Part 5 (1/2)

Climate Code Red David Spratt 135360K 2022-07-22

How long will it take the Earth to cool sufficiently if we achieve zero greenhouse-gas emissions and start reducing atmospheric carbon dioxide? This will depend, in part, on how long it takes us to make the major economic change necessary to achieve zero emissions and to put in place a system to capture and sequester excess carbon dioxide from the atmosphere. Historical precedents for rapid industrial change, such as the Asian 'tiger economies' and the information-technology revolution, suggest that it could be achieved in two to three decades. The economic restructuring achieved during World War II shows that a fast economic transition like this is possible.

However, even after major economic changes were made, drawing down excess carbon dioxide from the air could take 50 to 100 years (even at a high depletion-rate of 6 billion tonnes a year), because of the carbon still being emitted, and the time necessary to develop, build, and maintain such large-scale processes.

While Arctic cooling would start before all the excess carbon dioxide was taken out of the air, it could still be a century before it returned to a safe-climate condition. Over that lengthy amount of time, the Earth would still be subject to rising temperatures.
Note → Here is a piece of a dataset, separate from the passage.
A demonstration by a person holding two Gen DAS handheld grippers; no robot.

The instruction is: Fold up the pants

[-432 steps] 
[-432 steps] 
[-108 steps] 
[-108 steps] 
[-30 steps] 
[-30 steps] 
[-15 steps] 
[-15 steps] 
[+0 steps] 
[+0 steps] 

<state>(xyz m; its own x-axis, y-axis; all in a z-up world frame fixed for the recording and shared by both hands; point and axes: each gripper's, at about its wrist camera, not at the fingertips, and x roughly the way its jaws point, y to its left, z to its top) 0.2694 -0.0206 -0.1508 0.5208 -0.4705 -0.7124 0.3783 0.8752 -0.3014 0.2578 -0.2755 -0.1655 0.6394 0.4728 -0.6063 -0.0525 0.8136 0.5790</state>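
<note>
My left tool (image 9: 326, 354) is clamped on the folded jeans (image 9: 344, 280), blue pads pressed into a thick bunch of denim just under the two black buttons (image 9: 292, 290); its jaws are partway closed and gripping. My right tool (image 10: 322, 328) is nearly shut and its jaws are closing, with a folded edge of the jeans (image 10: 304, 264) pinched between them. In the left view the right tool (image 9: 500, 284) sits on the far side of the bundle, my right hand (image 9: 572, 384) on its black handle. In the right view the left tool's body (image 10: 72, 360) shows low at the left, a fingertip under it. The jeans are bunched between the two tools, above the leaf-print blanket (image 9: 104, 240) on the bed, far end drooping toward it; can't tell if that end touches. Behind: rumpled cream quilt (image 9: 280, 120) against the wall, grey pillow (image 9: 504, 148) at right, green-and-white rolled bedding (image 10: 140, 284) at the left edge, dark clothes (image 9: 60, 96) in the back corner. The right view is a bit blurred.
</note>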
A 1-to-2-degree rise above the present temperature is not out of the question, even if we established a zero-emissions economy in two to three decades - especially when the aerosol dilemma is taken into account.
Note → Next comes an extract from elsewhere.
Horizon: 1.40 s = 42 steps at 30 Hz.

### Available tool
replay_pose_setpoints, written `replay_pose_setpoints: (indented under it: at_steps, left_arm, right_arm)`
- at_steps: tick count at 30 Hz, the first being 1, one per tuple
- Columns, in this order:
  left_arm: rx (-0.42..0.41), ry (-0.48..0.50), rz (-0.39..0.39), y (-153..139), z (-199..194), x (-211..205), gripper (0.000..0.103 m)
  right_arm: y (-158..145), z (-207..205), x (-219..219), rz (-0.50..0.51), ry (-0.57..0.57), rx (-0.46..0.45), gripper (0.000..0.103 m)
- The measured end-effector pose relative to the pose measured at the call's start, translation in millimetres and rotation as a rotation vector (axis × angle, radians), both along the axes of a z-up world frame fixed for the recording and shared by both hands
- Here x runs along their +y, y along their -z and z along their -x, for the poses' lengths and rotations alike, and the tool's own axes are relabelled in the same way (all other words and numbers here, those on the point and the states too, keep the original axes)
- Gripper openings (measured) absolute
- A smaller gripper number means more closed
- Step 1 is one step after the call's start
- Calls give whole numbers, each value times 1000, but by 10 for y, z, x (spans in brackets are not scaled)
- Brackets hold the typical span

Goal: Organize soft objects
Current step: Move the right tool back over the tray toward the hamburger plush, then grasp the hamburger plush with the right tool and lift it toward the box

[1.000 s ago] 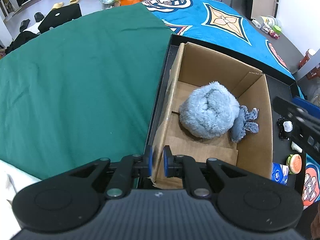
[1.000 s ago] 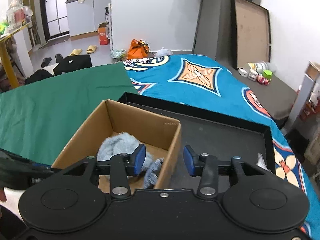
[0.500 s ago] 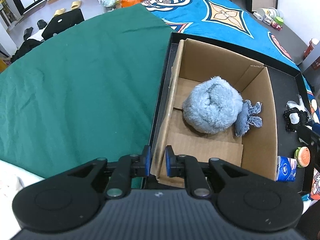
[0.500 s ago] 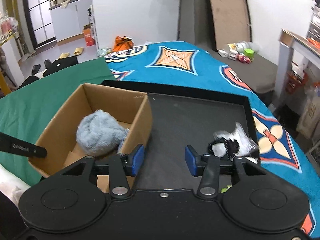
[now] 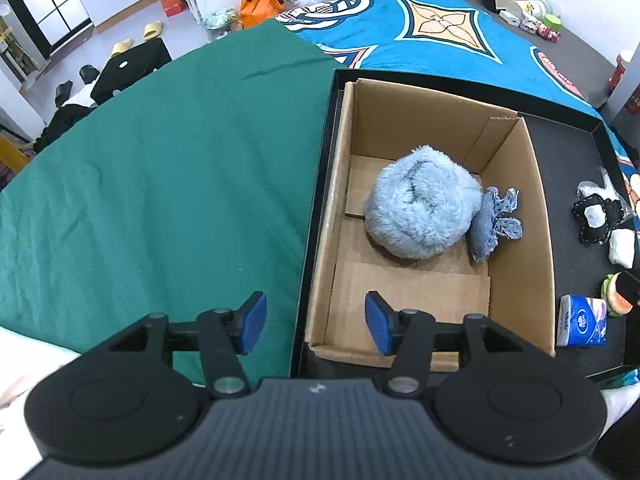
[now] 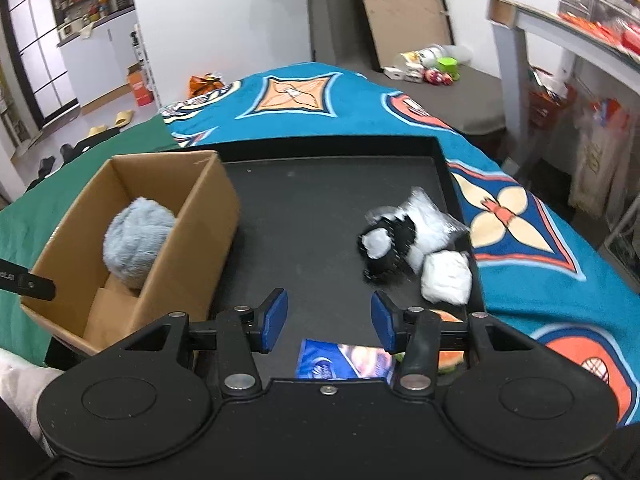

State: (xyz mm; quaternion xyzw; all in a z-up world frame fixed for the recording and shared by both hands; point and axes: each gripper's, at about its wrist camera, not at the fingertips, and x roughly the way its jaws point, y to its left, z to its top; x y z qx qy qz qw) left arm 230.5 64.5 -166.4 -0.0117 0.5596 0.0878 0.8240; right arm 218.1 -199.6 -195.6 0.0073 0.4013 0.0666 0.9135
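A cardboard box [image 5: 536, 216] stands at the left end of a black tray [image 5: 560, 128]. Inside it lie a fluffy light-blue plush [image 5: 420, 204] and a small denim plush [image 5: 492, 224]. My left gripper [image 5: 316, 324] straddles the box's near-left corner; its jaws are opening and the pads stand clear of the cardboard. On the tray's right side lie a black-and-white plush [image 6: 384, 248], a white wrapped bundle [image 6: 446, 276], a blue tissue pack [image 6: 344, 362] and a burger toy [image 6: 450, 356]. My right gripper [image 6: 330, 322] hangs open over the tray floor above the tissue pack, with nothing between its fingers.
The tray rests on a bed with a green cover [image 5: 160, 180] on the left and a blue patterned blanket [image 6: 520, 220] on the right. The box [image 6: 200, 216] stands left of my right gripper. A grey shelf unit [image 6: 560, 40] rises at the far right.
My left gripper's jaws, shut on the box's near-left wall before, have spread apart. My right gripper swung rightward and lower, from over the box to over the tray's toys.
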Motion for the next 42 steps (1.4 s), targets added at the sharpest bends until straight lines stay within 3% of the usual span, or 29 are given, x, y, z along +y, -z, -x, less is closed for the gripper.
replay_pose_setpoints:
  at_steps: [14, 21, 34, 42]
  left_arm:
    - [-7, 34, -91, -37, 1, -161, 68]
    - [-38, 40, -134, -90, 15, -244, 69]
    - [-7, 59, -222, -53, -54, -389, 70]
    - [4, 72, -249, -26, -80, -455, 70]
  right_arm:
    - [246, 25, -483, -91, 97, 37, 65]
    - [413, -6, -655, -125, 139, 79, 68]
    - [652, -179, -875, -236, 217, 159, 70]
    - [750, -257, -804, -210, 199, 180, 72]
The risk is real that during the early decades of the transition, major damage could be done to Earth's ecosystems, such as tropical rainforests. It is also possible that the permafrost, and other sources of natural carbon, could be so strongly mobilised, and the natural carbon sinks so damaged, that the process of taking carbon dioxide out of the air would be overwhelmed. In one century, enough ice could be lost from the Greenland and West Antarctic ice-sheets to raise sea levels by several metres. If most of the ice in the Himalayas were lost, food production in nations from the Indian sub-continent to China would be drastically reduced. These would be civilisation-disrupting changes, even if run-on heating was avoided.

The grim reality is that the Earth is too hot right now. Even a zero-emissions strategy and a monumental effort to pull excess carbon dioxide out of the atmosphere will not achieve the necessary cooling soon enough. We must consider the third strategy - cooling the Earth directly.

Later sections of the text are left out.